▸ STORED DATA

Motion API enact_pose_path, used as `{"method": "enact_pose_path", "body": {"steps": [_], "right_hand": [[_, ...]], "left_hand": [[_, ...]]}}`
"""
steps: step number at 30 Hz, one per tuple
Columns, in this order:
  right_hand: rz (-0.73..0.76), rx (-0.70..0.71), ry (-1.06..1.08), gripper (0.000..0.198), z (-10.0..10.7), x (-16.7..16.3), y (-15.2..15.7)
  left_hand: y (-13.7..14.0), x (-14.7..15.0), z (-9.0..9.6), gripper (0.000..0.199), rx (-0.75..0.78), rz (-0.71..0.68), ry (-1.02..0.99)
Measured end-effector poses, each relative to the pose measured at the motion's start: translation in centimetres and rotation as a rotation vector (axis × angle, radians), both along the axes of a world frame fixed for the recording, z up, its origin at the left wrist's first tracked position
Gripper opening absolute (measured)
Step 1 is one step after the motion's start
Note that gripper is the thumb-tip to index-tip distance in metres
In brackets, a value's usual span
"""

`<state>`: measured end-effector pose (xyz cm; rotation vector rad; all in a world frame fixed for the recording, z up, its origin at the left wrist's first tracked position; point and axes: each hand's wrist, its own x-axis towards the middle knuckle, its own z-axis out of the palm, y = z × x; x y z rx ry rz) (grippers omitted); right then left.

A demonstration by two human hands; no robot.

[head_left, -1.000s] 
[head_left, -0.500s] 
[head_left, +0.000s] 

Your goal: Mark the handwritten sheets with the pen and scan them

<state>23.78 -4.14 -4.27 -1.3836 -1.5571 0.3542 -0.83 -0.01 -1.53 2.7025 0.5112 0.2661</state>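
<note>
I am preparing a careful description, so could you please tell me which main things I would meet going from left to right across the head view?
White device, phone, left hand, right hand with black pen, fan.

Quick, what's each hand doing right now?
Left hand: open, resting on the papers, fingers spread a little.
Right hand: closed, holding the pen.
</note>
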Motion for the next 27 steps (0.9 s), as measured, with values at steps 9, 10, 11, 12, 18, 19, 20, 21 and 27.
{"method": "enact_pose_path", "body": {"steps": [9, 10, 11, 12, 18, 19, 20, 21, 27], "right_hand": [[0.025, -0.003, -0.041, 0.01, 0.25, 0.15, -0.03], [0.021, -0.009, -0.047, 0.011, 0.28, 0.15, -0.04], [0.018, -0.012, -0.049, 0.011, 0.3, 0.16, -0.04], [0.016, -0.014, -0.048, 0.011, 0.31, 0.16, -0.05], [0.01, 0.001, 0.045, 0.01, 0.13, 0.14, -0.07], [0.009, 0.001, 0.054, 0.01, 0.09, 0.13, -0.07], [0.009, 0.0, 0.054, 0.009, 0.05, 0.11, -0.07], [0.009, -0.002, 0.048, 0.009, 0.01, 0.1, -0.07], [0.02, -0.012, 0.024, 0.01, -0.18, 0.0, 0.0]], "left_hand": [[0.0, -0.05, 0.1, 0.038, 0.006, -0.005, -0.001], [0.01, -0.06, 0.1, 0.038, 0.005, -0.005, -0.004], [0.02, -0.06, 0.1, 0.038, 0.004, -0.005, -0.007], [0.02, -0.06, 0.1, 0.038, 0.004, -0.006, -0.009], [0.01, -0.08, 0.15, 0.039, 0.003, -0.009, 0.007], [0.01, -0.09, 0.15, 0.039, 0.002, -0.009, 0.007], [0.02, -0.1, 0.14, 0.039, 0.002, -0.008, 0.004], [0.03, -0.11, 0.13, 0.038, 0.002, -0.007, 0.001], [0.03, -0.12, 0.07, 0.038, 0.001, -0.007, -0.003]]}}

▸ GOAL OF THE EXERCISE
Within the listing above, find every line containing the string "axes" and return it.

▸ YOUR RESPONSE
Measured end-effector poses, each relative to the pose measured at the motion's start: translation in centimetres and rotation as a rotation vector (axis × angle, radians), both along the axes of a world frame fixed for the recording, z up, its origin at the left wrist's first tracked position
`<state>`: measured end-effector pose (xyz cm; rotation vector rad; all in a world frame fixed for the recording, z up, its origin at the left wrist's first tracked position; point and axes: each hand's wrist, its own x-axis towards the middle knuckle, its own z-axis out of the palm, y = z × x; x y z rx ry rz) (grippers omitted); right then left.

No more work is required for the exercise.